Back-translation for discovering distant protein homologies in the presence of frameshift mutations

Marta Gîrdea1,2 email, Laurent Noé1,2 email and Gregory Kucherov1,2,3 email

Laboratoire d'Informatique Fondamentale de Lille (Centre National de la Recherche Scientifique, Université Lille 1), Lille, France

Institut National de Recherche en Informatique et en Automatique, Centre de Recherche Lille - Nord Europe, France

French-Russian J-V Poncelet Laboratory, Moscow, Russia

author email corresponding author email

Algorithms for Molecular Biology 2010, 5:6doi:10.1186/1748-7188-5-6

Published: 4 January 2010

Abstract

Background

Frameshift mutations in protein-coding DNA sequences produce a drastic change in the resulting protein sequence, which prevents classic protein alignment methods from revealing the proteins' common origin.

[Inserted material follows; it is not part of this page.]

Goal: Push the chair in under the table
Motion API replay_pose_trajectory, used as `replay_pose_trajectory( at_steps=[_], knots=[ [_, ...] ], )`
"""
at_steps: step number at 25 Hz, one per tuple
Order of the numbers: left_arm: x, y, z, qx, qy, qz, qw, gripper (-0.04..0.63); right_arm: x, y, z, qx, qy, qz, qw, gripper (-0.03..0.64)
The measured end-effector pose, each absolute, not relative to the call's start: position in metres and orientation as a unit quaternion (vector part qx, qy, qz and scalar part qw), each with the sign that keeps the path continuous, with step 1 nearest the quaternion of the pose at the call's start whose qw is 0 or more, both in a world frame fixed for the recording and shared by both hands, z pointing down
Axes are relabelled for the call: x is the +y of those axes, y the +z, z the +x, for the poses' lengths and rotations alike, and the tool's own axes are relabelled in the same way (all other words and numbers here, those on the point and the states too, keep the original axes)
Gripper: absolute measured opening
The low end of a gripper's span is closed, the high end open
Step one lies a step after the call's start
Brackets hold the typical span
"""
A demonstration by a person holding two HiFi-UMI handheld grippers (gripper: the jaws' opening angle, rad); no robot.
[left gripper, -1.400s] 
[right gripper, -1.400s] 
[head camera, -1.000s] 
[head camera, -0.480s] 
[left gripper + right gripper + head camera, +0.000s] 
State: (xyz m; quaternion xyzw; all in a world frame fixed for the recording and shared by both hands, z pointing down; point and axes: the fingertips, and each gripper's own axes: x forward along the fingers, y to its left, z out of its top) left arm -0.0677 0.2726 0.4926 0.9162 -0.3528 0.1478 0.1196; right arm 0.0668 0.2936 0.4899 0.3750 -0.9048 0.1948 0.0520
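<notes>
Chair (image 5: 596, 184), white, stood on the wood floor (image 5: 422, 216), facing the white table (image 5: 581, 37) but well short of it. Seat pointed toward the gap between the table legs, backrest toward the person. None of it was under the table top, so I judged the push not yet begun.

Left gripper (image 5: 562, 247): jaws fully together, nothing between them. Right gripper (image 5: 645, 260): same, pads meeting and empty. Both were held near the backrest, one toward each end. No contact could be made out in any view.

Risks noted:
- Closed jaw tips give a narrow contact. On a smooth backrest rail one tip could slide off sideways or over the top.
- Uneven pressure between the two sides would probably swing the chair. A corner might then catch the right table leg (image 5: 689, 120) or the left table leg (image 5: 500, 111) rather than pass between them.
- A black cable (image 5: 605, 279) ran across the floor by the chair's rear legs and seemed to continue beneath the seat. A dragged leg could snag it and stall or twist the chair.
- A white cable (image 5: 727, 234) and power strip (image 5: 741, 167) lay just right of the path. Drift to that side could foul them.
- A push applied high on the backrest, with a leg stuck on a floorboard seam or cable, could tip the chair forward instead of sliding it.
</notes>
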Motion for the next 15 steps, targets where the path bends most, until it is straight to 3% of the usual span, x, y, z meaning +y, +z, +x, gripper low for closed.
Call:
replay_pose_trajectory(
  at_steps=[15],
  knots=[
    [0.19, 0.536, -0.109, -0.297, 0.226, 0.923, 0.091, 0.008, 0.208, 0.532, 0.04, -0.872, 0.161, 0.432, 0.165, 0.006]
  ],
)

Moreover, when a large number of substitutions are additionally involved in the divergence, the homology detection becomes difficult even at the DNA level.

Results

We developed a novel method to infer distant homology relations of two proteins, that accounts for frameshift and point mutations that may have affected the coding sequences. We design a dynamic programming alignment algorithm over memory-efficient graph representations of the complete set of putative DNA sequences of each protein, with the goal of determining the two putative DNA sequences which have the best scoring alignment under a powerful scoring system designed to reflect the most probable evolutionary process. Our implementation is freely available at http://bioinfo.lifl.fr/path/ webcite.

Conclusions

Our approach allows to uncover evolutionary information that is not captured by traditional alignment methods, which is confirmed by biologically significant examples.